▶ **TASK DETAILS**
From the data that follows, copy every line holding the string "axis".

▶ **SUPPLIED DATA**
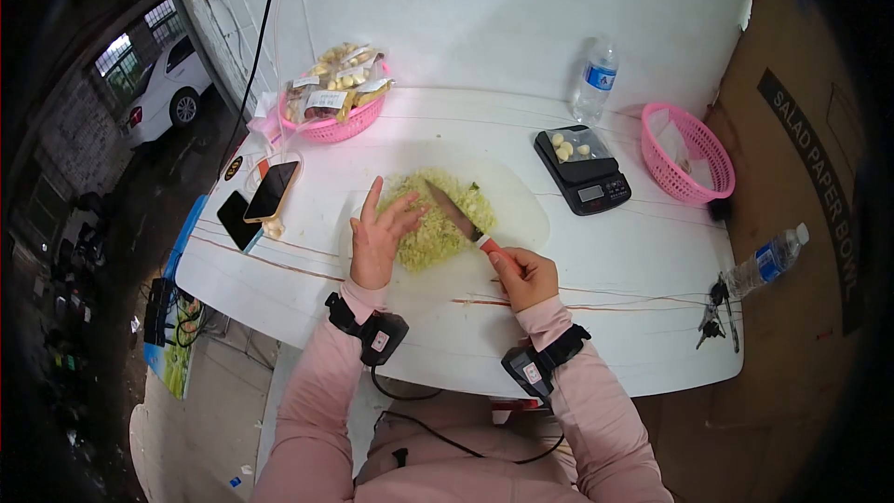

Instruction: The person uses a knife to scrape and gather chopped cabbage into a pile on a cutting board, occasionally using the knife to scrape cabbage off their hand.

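Observation:
A spread heap of finely chopped pale green vegetable (pixel 430 244), perhaps cabbage, lies on a whitish translucent cutting board (pixel 521 200). My right hand (pixel 529 279) is wrapped round the orange-red handle of a knife (pixel 453 212). Its blade points up and to the left across the heap. At the heap's left side is my left hand (pixel 377 240), its fingers spread and the fingertips overlapping the chopped pieces in this view. Nothing is held in it.
Pink baskets stand at the back left (pixel 345 126) and right (pixel 687 154), the left one full of packets. A black scale (pixel 584 172) bears a bag of cloves. Bottles (pixel 594 84), two phones (pixel 272 191) and keys (pixel 715 312) lie or stand around the white table (pixel 615 345).

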Available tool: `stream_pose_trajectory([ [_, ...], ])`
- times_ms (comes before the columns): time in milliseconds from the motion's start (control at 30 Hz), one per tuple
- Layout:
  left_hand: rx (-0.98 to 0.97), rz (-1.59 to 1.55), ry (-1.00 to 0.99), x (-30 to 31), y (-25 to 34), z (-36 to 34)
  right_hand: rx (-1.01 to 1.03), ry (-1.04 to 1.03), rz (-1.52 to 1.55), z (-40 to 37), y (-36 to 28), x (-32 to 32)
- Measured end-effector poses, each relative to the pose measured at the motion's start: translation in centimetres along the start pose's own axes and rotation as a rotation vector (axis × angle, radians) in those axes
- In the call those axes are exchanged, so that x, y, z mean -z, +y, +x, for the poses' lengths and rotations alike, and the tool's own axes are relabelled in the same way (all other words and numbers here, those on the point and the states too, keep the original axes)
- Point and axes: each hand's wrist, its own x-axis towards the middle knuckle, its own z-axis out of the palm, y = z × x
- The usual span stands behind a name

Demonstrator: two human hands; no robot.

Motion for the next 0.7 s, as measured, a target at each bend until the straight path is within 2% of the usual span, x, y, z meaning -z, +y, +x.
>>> stream_pose_trajectory([
  [67, -0.012, 0.012, -0.005, 0.0, 0.0, -0.1, 0.003, 0.042, -0.026, -0.1, -0.1, 0.1],
  [167, -0.042, 0.005, -0.018, 0.7, -0.4, 0.1, -0.031, 0.021, 0.098, -0.4, -1.0, 0.2],
  [367, -0.114, 0.092, -0.065, 0.5, -0.4, 0.4, 0.14, -0.117, -0.049, -0.8, -1.8, -0.4],
  [433, -0.22, 0.506, -0.061, 0.3, -0.4, 0.3, 0.109, -0.069, -0.091, -0.8, -1.7, -0.2],
  [533, -0.201, 0.527, -0.002, -0.8, 0.4, -0.2, 0.015, 0.0, -0.064, -0.5, -1.2, 0.0],
  [700, -0.176, 0.576, 0.018, -0.9, 0.8, -0.1, 0.001, 0.059, -0.031, -0.4, -1.3, 0.1],
])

▶ **RESULT BELOW**
- Measured end-effector poses, each relative to the pose measured at the motion's start: translation in centimetres along the start pose's own axes and rotation as a rotation vector (axis × angle, radians) in those axes
- Point and axes: each hand's wrist, its own x-axis towards the middle knuckle, its own z-axis out of the palm, y = z × x

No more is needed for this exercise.